Learn how to monitor Foundation applications in production with structured logging, metrics, tracing, and alerting.

Overview¶

Production monitoring is essential for maintaining reliable services. Foundation provides built-in support for structured logging, metrics collection, distributed tracing, and integration with observability platforms.

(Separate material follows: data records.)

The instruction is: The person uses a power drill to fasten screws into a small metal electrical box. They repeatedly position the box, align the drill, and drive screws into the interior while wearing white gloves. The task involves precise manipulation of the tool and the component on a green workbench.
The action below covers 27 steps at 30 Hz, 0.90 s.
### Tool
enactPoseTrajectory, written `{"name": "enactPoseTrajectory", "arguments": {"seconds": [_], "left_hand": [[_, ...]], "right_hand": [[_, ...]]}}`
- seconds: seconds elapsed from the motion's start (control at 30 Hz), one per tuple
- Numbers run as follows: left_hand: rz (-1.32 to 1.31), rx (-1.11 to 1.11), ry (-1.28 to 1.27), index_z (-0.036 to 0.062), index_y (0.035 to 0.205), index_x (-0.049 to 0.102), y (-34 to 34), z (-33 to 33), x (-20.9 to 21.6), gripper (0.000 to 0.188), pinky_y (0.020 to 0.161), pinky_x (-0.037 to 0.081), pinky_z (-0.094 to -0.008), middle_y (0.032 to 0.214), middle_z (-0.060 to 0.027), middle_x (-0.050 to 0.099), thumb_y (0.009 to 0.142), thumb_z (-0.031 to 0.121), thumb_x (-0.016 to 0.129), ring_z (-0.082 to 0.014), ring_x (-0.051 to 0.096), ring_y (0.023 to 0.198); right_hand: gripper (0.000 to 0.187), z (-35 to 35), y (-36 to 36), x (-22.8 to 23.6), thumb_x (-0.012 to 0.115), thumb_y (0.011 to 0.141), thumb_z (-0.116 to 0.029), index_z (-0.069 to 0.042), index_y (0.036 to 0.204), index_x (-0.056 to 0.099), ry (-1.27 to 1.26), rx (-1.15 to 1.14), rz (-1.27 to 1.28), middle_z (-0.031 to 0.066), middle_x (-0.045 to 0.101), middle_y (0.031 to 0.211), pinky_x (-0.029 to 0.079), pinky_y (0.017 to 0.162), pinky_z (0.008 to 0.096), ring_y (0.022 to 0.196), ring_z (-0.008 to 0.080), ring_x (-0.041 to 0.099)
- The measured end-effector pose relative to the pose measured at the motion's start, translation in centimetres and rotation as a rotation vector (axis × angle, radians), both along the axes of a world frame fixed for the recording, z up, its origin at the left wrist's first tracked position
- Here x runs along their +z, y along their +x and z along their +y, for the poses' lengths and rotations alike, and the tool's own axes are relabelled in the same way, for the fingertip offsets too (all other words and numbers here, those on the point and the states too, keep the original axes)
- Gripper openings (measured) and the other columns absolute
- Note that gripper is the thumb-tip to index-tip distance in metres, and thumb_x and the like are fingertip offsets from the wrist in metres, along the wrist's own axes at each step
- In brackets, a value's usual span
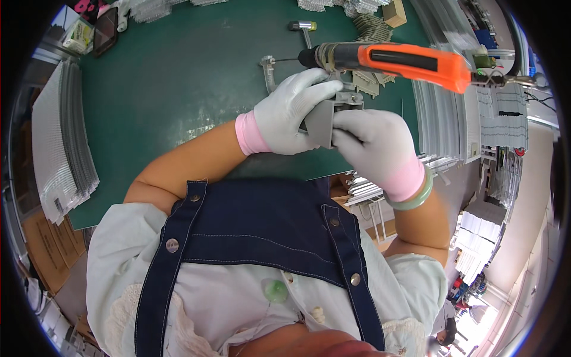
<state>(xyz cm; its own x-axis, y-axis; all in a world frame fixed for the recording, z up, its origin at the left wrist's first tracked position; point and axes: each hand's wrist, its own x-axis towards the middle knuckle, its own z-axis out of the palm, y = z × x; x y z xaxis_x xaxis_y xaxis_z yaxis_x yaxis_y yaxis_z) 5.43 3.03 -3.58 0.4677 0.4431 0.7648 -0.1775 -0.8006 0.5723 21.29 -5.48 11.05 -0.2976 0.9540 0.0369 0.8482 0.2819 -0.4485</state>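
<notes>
Both my hands wear white gloves with pink cuffs and meet over the near part of the green table. My left hand is closed round the left side of a grey bracket-like part with a flat angled face. The fingers of my right hand press against its right side; their tips are partly hidden. Just beyond the part hangs an orange and black electric screwdriver, its thin bit pointing left. The bit's tip is near a small grey metal piece on the table, beyond my left hand.
A small hammer lies beyond the screwdriver. Cream slotted parts are stacked near a wooden block. Layered sheets stand at the left edge and right edge. A phone rests at the far left.
</notes>
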Motion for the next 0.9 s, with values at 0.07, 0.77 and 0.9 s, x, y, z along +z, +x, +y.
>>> {"name": "enactPoseTrajectory", "arguments": {"seconds": [0.07, 0.77, 0.9], "left_hand": [[-0.015, 0.028, -0.015, 0.0074, 0.147, 0.045, 0.1, 0.1, -0.2, 0.094, 0.103, 0.048, -0.0485, 0.135, -0.0241, 0.051, 0.064, 0.016, 0.089, -0.0439, 0.056, 0.118], [-0.046, 0.019, 0.000, 0.0076, 0.148, 0.044, -0.2, 0.2, 0.2, 0.096, 0.104, 0.048, -0.0481, 0.134, -0.0234, 0.053, 0.064, 0.016, 0.091, -0.0432, 0.056, 0.122], [-0.067, 0.014, 0.011, 0.0071, 0.147, 0.044, -0.3, 0.3, 0.7, 0.095, 0.102, 0.049, -0.0485, 0.132, -0.0235, 0.054, 0.064, 0.016, 0.090, -0.0433, 0.057, 0.119]], "right_hand": [[0.011, -1.4, 0.1, -0.3, 0.073, 0.085, -0.008, -0.007, 0.094, 0.076, 0.061, -0.144, 0.220, 0.0133, 0.071, 0.077, 0.056, 0.065, 0.0369, 0.072, 0.0323, 0.070], [0.049, -3.3, 1.6, -1.3, 0.073, 0.075, 0.001, -0.003, 0.124, 0.068, 0.450, 0.133, -0.303, 0.0032, 0.049, 0.059, 0.041, 0.049, 0.0365, 0.050, 0.0230, 0.053], [0.046, -4.0, 1.5, -2.0, 0.073, 0.081, 0.001, -0.001, 0.127, 0.068, 0.357, 0.038, -0.137, 0.0085, 0.055, 0.061, 0.043, 0.051, 0.0395, 0.051, 0.0272, 0.056]]}}
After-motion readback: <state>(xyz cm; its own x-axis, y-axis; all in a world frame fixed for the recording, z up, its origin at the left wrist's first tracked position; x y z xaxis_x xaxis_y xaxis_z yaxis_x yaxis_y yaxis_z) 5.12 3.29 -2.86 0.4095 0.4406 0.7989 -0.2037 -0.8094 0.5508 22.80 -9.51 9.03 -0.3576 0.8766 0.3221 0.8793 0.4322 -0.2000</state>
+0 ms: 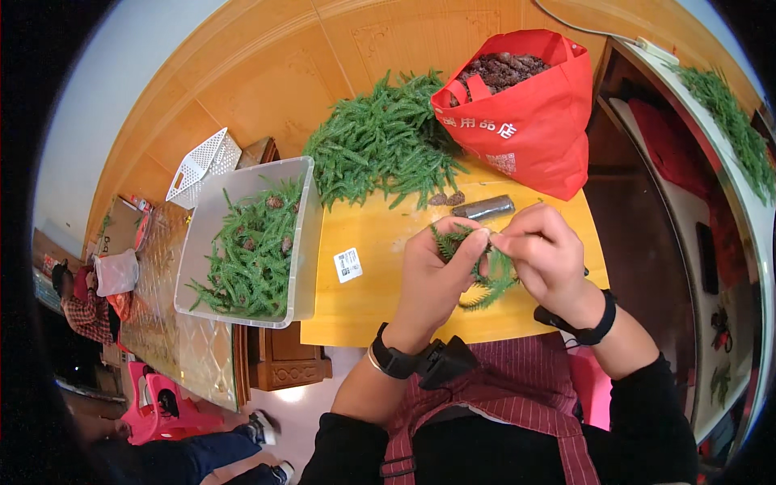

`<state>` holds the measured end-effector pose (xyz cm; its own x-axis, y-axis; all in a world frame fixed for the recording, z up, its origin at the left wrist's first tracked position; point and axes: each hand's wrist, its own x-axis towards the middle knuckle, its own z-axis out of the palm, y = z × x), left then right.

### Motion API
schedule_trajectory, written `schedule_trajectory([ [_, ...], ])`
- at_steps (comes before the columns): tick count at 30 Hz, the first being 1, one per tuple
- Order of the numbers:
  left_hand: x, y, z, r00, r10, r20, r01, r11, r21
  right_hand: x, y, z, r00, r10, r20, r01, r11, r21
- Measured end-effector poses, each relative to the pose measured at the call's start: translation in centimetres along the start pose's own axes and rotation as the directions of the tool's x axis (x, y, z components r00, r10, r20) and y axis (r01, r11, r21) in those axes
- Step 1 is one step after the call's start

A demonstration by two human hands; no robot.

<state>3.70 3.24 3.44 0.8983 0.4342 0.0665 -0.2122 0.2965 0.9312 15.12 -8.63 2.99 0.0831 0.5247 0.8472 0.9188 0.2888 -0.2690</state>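
Note:
Over the near part of the yellow table, my left hand [443, 271] is closed round a green artificial pine sprig [495, 289], its needles sticking out between and below the fingers. My right hand [543, 255] meets it at the fingertips, thumb and forefinger pinched together beside the sprig. What lies in that pinch is too small to make out. Just beyond the hands are a dark, shiny wrapped roll [485, 208] and a couple of small brown pine cones [447, 199].
A clear plastic bin [305, 242] holding sprigs with cones stands left. A heap of green sprigs [380, 141] lies at the back, beside a red bag [533, 121] full of cones. A white label [347, 265] lies on the yellow table [364, 311]. Another person's legs [218, 453] show lower left.

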Motion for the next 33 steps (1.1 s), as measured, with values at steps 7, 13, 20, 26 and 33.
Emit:
schedule_trajectory([
  [7, 0.1, -0.8, -0.9, 0.875, 0.478, 0.075, -0.460, 0.772, 0.439, 1.4, -0.5, -1.9, 0.483, 0.670, 0.564, -0.768, 0.016, 0.640],
  [13, -0.2, -0.4, -0.4, 0.769, 0.595, 0.232, -0.603, 0.558, 0.570, 1.2, 0.8, -2.5, 0.525, 0.406, 0.748, -0.833, 0.064, 0.550],
  [20, -0.3, -0.2, -0.1, 0.786, 0.570, 0.238, -0.594, 0.592, 0.545, 1.1, 1.1, -2.7, 0.462, 0.330, 0.823, -0.866, -0.034, 0.499],
  [26, -0.4, 0.2, 0.0, 0.808, 0.532, 0.251, -0.574, 0.619, 0.536, 1.8, 0.2, -2.7, 0.420, 0.362, 0.832, -0.885, -0.036, 0.463],
  [33, -0.1, -0.2, -0.5, 0.881, 0.429, 0.199, -0.467, 0.723, 0.509, 2.1, -0.8, -2.3, 0.650, 0.539, 0.536, -0.740, 0.610, 0.284],
])
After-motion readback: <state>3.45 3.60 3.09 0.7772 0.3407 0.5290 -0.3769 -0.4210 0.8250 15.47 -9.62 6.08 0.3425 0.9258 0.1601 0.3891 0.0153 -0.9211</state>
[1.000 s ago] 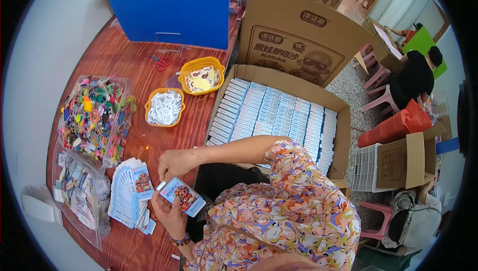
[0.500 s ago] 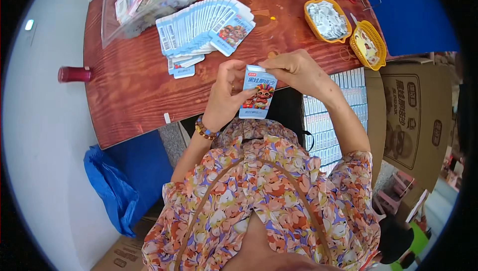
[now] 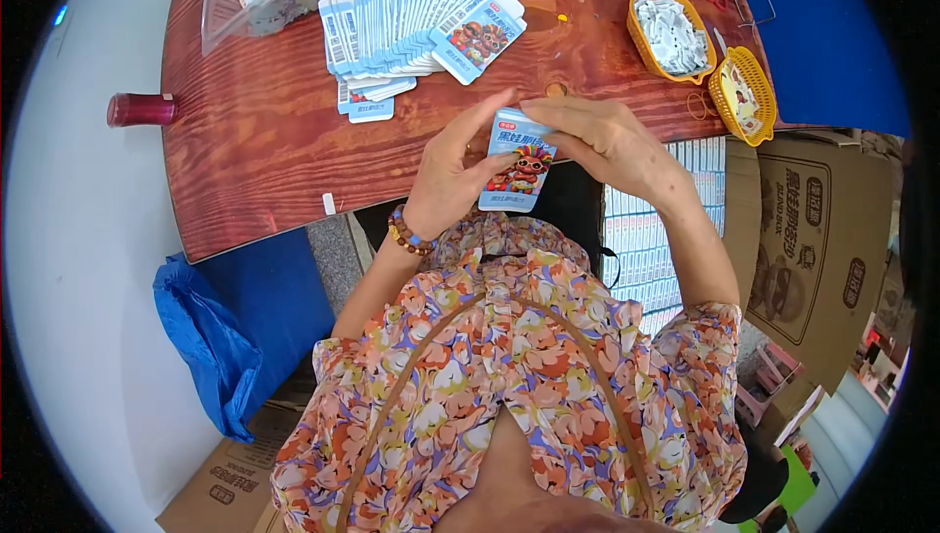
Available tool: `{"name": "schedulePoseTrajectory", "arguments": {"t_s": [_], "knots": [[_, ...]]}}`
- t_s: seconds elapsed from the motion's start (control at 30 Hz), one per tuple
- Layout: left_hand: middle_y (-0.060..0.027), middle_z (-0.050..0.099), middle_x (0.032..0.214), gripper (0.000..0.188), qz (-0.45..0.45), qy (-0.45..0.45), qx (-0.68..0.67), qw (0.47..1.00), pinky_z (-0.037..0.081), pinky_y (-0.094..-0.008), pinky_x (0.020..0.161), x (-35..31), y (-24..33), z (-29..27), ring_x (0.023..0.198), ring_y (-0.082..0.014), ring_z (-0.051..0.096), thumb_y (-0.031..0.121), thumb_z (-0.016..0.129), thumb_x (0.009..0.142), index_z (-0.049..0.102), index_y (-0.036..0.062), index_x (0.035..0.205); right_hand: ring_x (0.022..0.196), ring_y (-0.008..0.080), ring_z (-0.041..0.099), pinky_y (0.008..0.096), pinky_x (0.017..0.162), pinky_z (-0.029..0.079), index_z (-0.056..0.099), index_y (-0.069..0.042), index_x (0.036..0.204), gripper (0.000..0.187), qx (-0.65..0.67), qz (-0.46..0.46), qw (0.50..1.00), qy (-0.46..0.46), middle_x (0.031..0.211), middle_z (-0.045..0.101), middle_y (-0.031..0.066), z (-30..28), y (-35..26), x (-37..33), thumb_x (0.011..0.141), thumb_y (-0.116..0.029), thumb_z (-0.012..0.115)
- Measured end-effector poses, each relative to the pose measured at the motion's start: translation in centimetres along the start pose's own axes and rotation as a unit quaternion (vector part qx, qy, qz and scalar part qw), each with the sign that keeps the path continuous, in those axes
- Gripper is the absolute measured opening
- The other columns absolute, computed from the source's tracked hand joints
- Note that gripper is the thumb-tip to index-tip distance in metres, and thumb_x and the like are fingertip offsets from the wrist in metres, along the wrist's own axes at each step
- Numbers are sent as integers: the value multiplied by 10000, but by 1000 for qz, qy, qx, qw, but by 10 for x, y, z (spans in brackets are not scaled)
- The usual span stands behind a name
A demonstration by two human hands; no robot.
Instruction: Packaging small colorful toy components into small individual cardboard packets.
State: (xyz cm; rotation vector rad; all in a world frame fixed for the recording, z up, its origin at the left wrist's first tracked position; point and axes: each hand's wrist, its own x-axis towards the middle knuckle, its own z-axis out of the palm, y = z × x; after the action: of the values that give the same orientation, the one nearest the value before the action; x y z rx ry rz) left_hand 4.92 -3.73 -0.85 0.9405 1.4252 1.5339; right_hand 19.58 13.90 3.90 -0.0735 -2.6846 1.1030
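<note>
At the near edge of the wooden counter (image 3: pixel 255 151), both hands meet on one small light-blue packet (image 3: pixel 519 176) with a cartoon figure printed on its face; the left hand (image 3: pixel 452 166) comes up from a bent forearm wearing a beaded bracelet (image 3: pixel 406 234), its grip closed on the packet's left side and lower edge, thumb on the front; the right hand (image 3: pixel 602 141) reaches in from the right with the wrist bent, fingers laid across the packet's top edge and clamped on it; the packet stands nearly upright, slightly tilted, just off the counter's edge and above the lap.

Farther on the counter lies a fanned row of like packets (image 3: pixel 421 29), overlapping; a few loose ones sit under its left end; two yellow baskets (image 3: pixel 671 34) stand to the right, one holding small white pieces; a dark red cylinder (image 3: pixel 142 109) lies at the counter's left edge; a carton of stacked blue packets (image 3: pixel 656 239) sits below the right forearm; a blue bag (image 3: pixel 211 337) lies on the floor to the left.

Against half a second ago, the hands hold the same packet in much the same clasp; the right fingers have come further over its top; the view has shifted a little, the fanned row and baskets keeping their places on the counter.
</note>
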Motion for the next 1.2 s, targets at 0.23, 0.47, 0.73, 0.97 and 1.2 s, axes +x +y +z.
{"name": "schedulePoseTrajectory", "arguments": {"t_s": [0.23,0.47,0.73,0.97,1.2], "knots": [[-109,624,1218,553,-2,-7,-8,1000,544,-300,879,5,-12,-6,1049,-140,639,-57,661,859,485,38,1374,1043,276,680,348,874,559,637,-33,1240,410,110,65,991,42,1148,684,121,14,14,1,838,49,649],[-87,637,1171,500,-16,-23,-13,1000,535,-306,921,4,-8,-7,1077,-133,622,-48,664,871,501,36,1337,1007,225,680,313,841,556,673,-25,1182,322,146,68,987,-18,1136,685,94,12,25,7,873,53,625],[-69,628,1164,463,-31,3,-21,999,541,-299,902,-3,-12,-6,1061,-125,620,-41,674,867,522,27,1299,1057,222,660,321,890,539,686,-30,1167,312,171,9,985,8,1159,674,104,22,36,5,867,46,644],[-78,644,1132,425,-52,13,-56,997,549,-282,862,3,-8,-13,1019,-125,636,-62,670,878,518,33,1265,1036,226,665,326,860,544,702,-6,1103,241,154,17,988,29,1144,678,102,21,31,15,865,8,668],[-57,654,1078,352,-9,20,51,998,532,-280,887,-1,-31,-20,1023,-112,628,-19,699,871,562,13,1193,998,208,672,324,863,529,702,8,1073,211,154,57,986,26,1081,710,92,35,33,17,865,-25,694]]}}
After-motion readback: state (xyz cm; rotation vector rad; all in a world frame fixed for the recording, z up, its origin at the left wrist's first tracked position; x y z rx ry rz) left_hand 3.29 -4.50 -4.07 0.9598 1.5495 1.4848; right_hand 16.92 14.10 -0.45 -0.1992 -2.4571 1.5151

This guide shows you how to implement comprehensive monitoring for your applications.

What you'll learn: - Configure structured JSON logging for log aggregation - Collect and export application metrics - Implement distributed tracing - Set up health checks and readiness probes - Integrate with observability platforms (Datadog, Grafana, etc.) - Monitor performance and resource usage - Create alerts and dashboards - Troubleshoot production issues

Key Features: - 📊 Structured Logging: JSON logs with semantic events - 📈 Metrics Collection: Built-in counters, gauges, and histograms - 🔍 Distributed Tracing: OpenTelemetry integration - ❤️ Health Checks: Liveness and readiness endpoints - 🚨 Alerting: Integration with PagerDuty, Slack, etc. - 📉 Dashboards: Pre-built Grafana dashboards

Prerequisites¶

# Core observability
pip install provide-foundation

# OpenTelemetry support
pip install provide-foundation[otel]

# Prometheus metrics export
pip install provide-foundation[prometheus]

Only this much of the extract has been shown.